- **GIVEN MATERIAL**:
----------------

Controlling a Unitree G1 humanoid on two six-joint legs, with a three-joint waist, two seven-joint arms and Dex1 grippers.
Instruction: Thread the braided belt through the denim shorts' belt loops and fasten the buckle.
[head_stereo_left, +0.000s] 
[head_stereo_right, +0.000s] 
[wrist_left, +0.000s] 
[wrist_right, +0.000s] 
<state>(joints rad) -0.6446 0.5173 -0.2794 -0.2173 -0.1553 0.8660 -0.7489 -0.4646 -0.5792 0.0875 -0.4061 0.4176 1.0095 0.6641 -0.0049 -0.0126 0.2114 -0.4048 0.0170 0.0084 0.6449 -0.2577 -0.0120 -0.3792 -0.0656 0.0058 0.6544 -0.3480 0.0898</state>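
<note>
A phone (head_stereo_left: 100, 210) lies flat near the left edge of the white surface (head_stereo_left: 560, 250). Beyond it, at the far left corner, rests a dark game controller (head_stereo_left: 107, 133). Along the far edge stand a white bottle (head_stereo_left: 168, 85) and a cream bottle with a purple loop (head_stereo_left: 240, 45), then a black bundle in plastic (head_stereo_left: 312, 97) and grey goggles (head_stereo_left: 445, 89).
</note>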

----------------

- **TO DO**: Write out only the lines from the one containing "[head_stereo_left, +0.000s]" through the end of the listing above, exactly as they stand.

- **RESULT**:
[head_stereo_left, +0.000s] 
[head_stereo_right, +0.000s] 
[wrist_left, +0.000s] 
[wrist_right, +0.000s] 
<state>(joints rad) -0.6446 0.5173 -0.2794 -0.2173 -0.1553 0.8660 -0.7489 -0.4646 -0.5792 0.0875 -0.4061 0.4176 1.0095 0.6641 -0.0049 -0.0126 0.2114 -0.4048 0.0170 0.0084 0.6449 -0.2577 -0.0120 -0.3792 -0.0656 0.0058 0.6544 -0.3480 0.0898</state>
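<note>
A phone (head_stereo_left: 100, 210) lies flat near the left edge of the white surface (head_stereo_left: 560, 250). Beyond it, at the far left corner, rests a dark game controller (head_stereo_left: 107, 133). Along the far edge stand a white bottle (head_stereo_left: 168, 85) and a cream bottle with a purple loop (head_stereo_left: 240, 45), then a black bundle in plastic (head_stereo_left: 312, 97) and grey goggles (head_stereo_left: 445, 89).
</note>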

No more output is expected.